Exercise details:
Only the pictures are to be omitted; everything else in the listing must be reproduced exactly.
——————
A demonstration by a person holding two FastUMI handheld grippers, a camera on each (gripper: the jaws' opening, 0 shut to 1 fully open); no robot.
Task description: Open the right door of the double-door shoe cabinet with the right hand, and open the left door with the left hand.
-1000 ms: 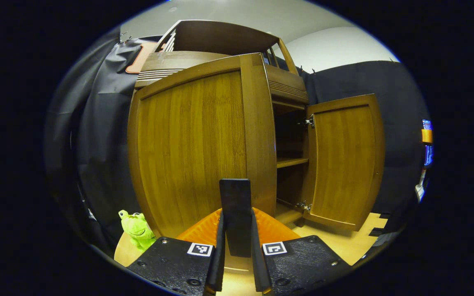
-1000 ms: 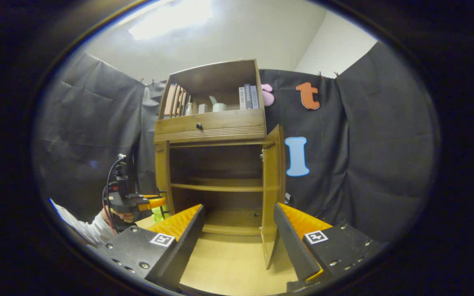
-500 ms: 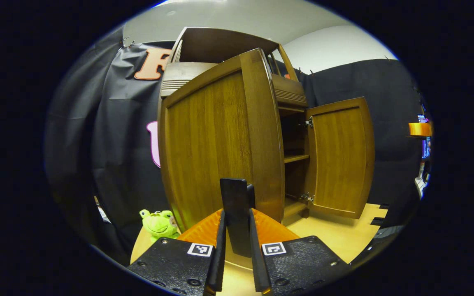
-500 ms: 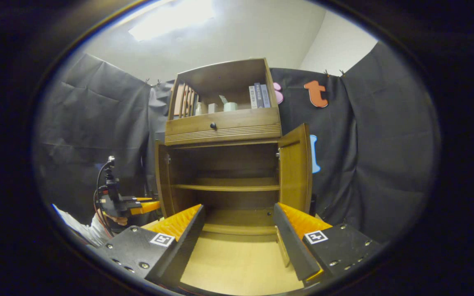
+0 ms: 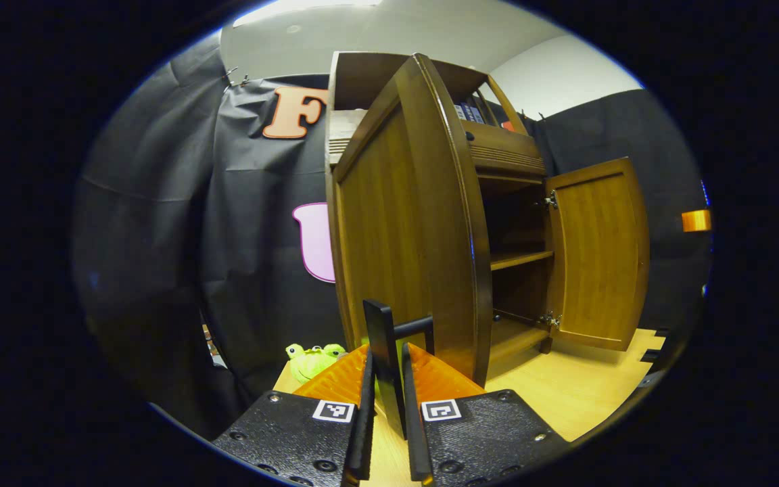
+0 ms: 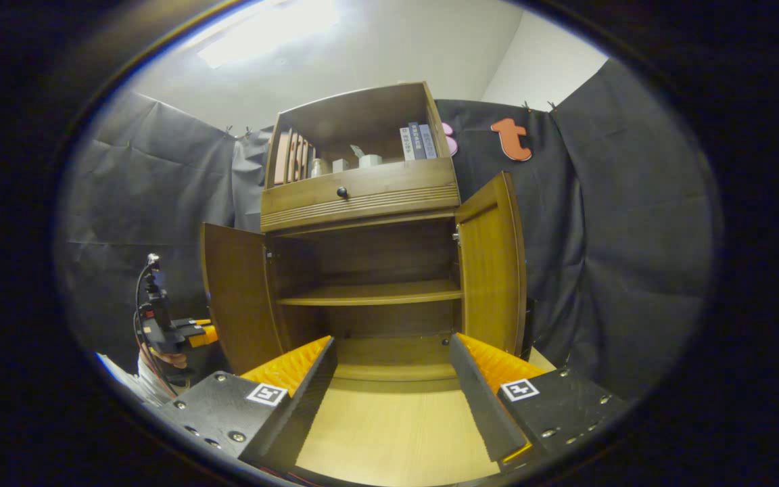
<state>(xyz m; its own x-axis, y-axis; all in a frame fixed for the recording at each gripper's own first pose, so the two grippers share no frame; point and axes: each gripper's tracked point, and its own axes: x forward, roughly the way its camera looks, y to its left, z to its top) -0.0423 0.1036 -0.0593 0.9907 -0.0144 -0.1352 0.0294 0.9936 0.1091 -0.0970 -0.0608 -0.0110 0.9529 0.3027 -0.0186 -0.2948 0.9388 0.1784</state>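
The left gripper (image 5: 384,406) had its jaws pinched on the handle (image 5: 389,352) of the left door (image 5: 396,230), which stood well swung out. The right gripper (image 6: 389,399) hung spread before the cabinet (image 6: 362,196), its right door (image 6: 491,270) open. Best follow the hinge's arc, then release.

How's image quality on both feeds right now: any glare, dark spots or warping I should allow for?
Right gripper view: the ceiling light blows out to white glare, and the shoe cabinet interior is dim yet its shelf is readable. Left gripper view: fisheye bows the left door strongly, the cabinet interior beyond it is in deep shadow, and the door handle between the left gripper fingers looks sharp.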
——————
Expected output:
A demonstration by a person holding two FastUMI handheld grippers, a camera on each (gripper: the jaws' opening, 0 shut to 1 fully open); no robot.
Task description: Open the right door of the double-door shoe cabinet with the right hand, and open the left door with the left hand.
-1000 ms: 
-1000 ms: 
-500 ms: 
-500 ms: 
+0 ms: 
+0 ms: 
<state>(xyz m; its own x-axis, y-axis; all in a frame fixed for the recording at each gripper's own first pose, so the two grippers share no frame; point and axes: each gripper's tracked point, and its own axes: x forward, roughly the way its camera looks, y to its left, z to its top) -0.0423 0.1036 -0.0593 0.9907 -0.0144 -0.1352 0.0294 0.9936 0.1091 -0.0970 -0.0608 -0.0110 0.9529 0.3027 -0.0186 -0.2948 0.9388 0.1784</state>
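The left gripper (image 5: 384,406) had its jaws pinched on the handle (image 5: 389,352) of the left door (image 5: 396,230), which stood well swung out. The right gripper (image 6: 389,399) hung spread before the cabinet (image 6: 362,196), its right door (image 6: 491,270) open. Best follow the hinge's arc, then release.

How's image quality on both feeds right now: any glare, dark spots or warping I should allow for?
Right gripper view: the ceiling light blows out to white glare, and the shoe cabinet interior is dim yet its shelf is readable. Left gripper view: fisheye bows the left door strongly, the cabinet interior beyond it is in deep shadow, and the door handle between the left gripper fingers looks sharp.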

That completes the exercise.